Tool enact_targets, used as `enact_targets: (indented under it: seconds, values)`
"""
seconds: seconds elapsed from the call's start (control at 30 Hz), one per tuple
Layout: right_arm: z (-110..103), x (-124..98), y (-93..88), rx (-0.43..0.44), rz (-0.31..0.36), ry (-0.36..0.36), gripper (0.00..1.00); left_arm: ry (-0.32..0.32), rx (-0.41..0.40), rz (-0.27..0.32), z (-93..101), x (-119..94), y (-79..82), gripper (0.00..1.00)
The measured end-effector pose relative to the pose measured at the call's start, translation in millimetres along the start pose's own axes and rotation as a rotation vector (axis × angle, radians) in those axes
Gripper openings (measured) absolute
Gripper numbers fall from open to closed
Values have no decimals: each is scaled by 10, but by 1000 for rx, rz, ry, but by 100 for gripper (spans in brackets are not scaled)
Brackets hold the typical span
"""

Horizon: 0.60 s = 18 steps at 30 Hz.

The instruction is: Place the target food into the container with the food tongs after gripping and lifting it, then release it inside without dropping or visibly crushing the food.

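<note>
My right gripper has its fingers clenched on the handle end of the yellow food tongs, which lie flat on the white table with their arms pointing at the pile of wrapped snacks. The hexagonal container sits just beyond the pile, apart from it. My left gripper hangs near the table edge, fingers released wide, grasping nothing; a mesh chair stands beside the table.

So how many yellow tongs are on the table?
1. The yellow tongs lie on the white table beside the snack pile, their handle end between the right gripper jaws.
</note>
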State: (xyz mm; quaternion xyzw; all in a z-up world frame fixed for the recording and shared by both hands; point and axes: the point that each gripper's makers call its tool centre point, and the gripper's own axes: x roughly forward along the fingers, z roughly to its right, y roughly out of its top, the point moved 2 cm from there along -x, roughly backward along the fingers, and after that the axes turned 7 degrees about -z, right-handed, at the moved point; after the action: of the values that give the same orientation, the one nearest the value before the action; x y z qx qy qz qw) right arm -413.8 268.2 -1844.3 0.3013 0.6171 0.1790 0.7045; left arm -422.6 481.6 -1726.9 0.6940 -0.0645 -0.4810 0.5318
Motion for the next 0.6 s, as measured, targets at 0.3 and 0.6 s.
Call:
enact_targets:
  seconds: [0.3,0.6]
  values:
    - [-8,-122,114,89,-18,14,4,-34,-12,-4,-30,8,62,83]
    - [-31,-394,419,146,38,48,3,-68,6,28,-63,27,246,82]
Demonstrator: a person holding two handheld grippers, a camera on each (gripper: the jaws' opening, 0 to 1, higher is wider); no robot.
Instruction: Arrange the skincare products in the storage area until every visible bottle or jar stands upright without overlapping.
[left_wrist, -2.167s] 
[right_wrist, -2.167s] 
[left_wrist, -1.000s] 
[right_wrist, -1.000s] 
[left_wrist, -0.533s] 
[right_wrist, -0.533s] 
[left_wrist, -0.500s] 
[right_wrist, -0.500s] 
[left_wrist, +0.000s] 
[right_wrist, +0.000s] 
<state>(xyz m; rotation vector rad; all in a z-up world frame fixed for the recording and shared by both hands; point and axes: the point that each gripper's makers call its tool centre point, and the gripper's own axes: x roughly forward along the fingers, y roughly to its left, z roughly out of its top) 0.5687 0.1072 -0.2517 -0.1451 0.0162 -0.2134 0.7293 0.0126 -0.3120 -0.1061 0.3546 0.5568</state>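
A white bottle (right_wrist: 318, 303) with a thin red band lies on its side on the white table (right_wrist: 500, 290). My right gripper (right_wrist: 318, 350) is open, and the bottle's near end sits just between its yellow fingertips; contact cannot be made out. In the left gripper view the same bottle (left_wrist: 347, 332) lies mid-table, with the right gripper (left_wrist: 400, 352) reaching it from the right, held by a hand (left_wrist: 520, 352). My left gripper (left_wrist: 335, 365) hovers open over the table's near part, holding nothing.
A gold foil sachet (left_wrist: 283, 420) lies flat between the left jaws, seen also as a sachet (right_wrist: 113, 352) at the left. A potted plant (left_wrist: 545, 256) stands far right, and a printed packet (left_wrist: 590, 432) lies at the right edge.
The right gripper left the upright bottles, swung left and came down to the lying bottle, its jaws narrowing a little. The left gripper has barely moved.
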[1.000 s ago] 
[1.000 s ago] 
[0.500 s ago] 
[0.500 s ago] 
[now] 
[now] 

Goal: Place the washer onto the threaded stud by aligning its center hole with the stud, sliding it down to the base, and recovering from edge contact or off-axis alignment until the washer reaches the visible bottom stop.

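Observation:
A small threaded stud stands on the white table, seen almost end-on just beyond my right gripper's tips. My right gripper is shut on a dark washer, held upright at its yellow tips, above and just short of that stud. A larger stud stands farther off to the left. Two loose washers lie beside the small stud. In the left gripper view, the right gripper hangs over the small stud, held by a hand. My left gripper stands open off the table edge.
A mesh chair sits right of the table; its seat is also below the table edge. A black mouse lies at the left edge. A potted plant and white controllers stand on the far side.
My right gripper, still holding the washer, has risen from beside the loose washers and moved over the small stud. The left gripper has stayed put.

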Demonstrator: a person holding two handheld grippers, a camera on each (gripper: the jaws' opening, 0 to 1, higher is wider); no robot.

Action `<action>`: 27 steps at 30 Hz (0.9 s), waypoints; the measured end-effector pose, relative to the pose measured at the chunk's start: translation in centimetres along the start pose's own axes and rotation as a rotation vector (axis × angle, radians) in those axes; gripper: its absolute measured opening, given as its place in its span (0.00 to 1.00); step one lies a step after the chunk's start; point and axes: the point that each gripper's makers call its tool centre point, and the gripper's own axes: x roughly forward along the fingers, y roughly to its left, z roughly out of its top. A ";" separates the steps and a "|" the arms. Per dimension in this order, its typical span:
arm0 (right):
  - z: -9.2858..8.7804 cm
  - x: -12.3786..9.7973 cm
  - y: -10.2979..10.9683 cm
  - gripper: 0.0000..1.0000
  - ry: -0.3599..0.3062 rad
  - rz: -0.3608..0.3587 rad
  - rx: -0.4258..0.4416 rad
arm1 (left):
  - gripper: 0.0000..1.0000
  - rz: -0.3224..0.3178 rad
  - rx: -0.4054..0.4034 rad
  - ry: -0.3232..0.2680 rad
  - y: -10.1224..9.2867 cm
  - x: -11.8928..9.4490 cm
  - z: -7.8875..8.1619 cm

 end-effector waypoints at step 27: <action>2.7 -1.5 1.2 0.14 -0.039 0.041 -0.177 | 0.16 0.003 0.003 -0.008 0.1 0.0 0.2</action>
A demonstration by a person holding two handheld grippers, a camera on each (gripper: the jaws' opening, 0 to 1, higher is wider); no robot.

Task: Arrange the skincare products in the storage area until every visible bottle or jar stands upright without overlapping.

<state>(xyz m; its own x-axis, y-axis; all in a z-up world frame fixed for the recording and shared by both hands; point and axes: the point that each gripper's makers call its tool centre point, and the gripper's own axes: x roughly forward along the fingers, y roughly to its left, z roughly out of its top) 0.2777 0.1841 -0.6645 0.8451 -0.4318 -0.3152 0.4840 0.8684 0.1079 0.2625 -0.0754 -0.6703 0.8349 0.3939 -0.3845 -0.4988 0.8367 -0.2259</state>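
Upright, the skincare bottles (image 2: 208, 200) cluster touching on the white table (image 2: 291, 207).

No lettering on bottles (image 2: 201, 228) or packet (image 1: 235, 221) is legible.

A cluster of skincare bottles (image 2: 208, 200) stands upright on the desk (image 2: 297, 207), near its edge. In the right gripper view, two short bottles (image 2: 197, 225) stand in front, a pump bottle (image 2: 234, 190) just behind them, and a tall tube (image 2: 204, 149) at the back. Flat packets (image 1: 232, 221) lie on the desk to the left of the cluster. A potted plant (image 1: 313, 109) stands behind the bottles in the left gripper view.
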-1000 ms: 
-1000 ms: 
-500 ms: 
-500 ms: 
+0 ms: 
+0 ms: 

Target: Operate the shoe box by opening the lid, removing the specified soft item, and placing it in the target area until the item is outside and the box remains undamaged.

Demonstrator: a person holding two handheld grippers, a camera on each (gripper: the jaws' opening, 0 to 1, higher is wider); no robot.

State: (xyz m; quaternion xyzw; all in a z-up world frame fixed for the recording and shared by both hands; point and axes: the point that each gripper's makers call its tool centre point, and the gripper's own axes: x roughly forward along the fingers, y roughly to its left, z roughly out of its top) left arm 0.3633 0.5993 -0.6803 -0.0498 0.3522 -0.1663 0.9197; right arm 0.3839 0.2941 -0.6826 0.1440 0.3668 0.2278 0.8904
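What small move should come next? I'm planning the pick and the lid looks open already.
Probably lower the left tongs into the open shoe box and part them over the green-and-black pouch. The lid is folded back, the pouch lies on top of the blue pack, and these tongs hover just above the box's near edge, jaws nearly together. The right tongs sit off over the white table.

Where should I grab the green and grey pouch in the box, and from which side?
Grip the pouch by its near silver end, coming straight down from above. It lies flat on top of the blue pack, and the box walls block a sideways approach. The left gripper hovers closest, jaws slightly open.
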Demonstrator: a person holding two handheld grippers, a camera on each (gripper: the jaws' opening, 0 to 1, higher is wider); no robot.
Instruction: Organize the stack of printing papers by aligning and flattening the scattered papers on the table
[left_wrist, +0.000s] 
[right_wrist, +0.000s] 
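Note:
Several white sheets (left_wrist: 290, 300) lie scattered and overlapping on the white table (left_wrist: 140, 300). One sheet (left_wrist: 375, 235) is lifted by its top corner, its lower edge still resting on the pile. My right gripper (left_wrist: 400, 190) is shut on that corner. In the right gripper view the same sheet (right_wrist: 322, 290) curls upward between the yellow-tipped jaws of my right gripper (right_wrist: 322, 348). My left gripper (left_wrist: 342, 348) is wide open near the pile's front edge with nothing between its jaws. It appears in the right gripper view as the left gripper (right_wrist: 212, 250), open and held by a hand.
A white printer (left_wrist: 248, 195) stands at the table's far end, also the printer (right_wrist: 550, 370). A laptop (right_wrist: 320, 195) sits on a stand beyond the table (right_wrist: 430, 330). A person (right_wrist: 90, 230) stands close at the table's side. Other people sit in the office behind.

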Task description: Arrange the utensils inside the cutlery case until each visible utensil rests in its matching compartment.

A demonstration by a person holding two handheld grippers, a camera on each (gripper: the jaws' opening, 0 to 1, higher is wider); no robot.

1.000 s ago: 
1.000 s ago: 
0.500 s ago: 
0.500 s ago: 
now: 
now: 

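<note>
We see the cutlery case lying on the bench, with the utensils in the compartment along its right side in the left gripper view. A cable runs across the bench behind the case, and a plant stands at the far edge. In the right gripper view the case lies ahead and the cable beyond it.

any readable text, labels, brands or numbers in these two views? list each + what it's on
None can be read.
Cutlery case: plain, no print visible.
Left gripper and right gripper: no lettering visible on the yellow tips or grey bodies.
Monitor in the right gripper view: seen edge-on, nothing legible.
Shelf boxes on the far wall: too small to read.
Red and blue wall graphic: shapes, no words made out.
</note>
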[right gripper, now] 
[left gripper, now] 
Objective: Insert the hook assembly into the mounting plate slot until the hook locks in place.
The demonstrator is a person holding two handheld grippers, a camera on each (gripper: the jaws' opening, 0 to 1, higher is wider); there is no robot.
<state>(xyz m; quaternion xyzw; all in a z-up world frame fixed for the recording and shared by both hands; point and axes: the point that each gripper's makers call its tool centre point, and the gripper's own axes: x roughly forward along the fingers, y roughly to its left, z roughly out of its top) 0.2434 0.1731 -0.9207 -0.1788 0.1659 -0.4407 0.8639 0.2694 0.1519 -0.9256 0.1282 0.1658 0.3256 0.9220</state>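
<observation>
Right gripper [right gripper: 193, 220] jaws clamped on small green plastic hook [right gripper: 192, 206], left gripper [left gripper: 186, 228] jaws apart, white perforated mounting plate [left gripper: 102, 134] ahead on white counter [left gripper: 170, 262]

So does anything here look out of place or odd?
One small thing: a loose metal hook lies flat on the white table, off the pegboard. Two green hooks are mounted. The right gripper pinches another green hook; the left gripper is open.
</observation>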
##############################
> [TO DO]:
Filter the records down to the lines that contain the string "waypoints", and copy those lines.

> [WRITTEN RESPONSE]:
Action `<action>`: 27 steps at 30 Hz (0.9 s), waypoints; the measured end-effector pose, relative to the pose measured at the chunk's start: translation in centimetres along the start pose's own axes and rotation as a rotation vector (axis × angle, radians) in those axes; gripper: its absolute measured opening, given as its place in its span (0.00 to 1.00); step one lies a step after the chunk's start; point and axes: the point that each gripper's makers call its tool centre point, and the gripper's own axes: x roughly forward along the fingers, y roughly to its left, z roughly out of its top. A ";" separates the steps and a "|" the arms. Per dimension in this order, its typical span:
 end-effector waypoints at step 27: <action>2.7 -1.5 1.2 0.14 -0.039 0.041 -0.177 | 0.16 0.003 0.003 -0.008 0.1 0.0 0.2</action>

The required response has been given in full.